__Work instructions__:
Look for "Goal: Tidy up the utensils" in the entries below. Then write out exactly the line that holds it and every line after it, to the last, and nothing else.
====
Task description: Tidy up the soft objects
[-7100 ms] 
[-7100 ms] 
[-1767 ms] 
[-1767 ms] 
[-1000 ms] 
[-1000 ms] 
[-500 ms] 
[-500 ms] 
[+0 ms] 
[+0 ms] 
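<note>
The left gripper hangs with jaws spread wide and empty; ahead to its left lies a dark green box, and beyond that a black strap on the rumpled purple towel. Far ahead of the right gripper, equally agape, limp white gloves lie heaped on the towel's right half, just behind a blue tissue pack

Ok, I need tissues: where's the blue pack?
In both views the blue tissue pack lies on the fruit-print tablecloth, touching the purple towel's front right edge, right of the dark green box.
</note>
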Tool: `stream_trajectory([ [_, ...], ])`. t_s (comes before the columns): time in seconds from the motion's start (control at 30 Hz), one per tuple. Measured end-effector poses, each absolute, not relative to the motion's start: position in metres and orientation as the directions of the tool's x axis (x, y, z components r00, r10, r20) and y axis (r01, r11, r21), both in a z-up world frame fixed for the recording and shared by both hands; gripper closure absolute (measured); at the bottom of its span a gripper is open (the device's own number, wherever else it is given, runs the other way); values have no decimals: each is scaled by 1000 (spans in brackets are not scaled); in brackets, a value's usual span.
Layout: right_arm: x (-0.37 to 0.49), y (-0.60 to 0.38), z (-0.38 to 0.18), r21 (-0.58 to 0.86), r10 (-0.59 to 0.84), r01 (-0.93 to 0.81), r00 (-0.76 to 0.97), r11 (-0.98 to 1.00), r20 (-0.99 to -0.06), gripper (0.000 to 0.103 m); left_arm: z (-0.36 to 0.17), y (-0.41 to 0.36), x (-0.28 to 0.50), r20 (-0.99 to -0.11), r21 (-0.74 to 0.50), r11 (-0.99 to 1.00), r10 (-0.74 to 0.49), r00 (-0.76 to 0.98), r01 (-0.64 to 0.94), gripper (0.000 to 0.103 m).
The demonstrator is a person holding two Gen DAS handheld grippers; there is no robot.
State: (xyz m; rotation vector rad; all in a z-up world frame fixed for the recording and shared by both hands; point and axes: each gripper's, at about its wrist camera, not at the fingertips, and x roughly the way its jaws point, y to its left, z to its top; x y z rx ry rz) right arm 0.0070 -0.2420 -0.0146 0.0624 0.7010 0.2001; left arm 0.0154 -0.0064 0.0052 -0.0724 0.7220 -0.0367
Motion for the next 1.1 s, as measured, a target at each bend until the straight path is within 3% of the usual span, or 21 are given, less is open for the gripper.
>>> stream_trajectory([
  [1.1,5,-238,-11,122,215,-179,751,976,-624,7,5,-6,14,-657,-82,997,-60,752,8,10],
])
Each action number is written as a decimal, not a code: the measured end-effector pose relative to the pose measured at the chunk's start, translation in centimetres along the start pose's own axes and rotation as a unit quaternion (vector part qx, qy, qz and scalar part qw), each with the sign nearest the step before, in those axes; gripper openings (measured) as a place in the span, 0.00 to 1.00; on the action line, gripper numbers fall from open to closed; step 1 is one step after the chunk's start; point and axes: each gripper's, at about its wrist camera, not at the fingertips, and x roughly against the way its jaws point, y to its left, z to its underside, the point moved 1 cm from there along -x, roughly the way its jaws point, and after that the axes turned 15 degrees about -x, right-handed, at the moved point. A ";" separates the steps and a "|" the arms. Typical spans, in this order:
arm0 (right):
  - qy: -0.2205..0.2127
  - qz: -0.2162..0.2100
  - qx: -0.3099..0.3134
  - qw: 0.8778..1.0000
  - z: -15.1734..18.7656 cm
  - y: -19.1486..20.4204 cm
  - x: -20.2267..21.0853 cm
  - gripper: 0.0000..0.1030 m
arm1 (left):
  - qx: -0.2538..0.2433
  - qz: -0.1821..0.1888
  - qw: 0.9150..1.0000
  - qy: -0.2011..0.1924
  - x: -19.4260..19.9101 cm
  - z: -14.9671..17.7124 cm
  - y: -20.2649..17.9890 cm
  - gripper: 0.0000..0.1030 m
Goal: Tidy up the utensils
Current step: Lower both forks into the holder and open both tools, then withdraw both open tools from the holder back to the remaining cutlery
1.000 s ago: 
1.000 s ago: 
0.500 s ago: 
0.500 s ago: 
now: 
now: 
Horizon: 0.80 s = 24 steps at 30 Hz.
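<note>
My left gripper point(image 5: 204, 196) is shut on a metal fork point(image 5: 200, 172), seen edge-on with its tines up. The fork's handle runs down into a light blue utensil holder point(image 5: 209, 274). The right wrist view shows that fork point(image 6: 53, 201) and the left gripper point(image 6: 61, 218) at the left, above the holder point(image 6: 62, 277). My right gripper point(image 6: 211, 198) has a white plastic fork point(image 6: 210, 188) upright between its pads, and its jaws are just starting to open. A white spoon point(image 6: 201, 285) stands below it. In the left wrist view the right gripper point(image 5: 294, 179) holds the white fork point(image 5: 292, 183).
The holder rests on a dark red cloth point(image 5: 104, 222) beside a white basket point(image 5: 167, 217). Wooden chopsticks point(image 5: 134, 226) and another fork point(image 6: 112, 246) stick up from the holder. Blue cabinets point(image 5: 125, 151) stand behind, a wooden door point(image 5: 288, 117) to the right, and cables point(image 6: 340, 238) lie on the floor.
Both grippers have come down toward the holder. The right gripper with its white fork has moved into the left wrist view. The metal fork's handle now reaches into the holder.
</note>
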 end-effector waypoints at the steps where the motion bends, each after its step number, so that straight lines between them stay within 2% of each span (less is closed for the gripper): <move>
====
__Result of this exercise__:
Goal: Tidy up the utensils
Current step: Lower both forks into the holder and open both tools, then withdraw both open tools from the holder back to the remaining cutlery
1.000 s ago: 
1.000 s ago: 
0.500 s ago: 
0.500 s ago: 
now: 
now: 
Horizon: 0.80 s = 24 steps at 30 Hz.
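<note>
My left gripper point(image 5: 204, 196) is shut on a metal fork point(image 5: 200, 172), seen edge-on with its tines up. The fork's handle runs down into a light blue utensil holder point(image 5: 209, 274). The right wrist view shows that fork point(image 6: 53, 201) and the left gripper point(image 6: 61, 218) at the left, above the holder point(image 6: 62, 277). My right gripper point(image 6: 211, 198) has a white plastic fork point(image 6: 210, 188) upright between its pads, and its jaws are just starting to open. A white spoon point(image 6: 201, 285) stands below it. In the left wrist view the right gripper point(image 5: 294, 179) holds the white fork point(image 5: 292, 183).
The holder rests on a dark red cloth point(image 5: 104, 222) beside a white basket point(image 5: 167, 217). Wooden chopsticks point(image 5: 134, 226) and another fork point(image 6: 112, 246) stick up from the holder. Blue cabinets point(image 5: 125, 151) stand behind, a wooden door point(image 5: 288, 117) to the right, and cables point(image 6: 340, 238) lie on the floor.
Both grippers have come down toward the holder. The right gripper with its white fork has moved into the left wrist view. The metal fork's handle now reaches into the holder.
</note>
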 end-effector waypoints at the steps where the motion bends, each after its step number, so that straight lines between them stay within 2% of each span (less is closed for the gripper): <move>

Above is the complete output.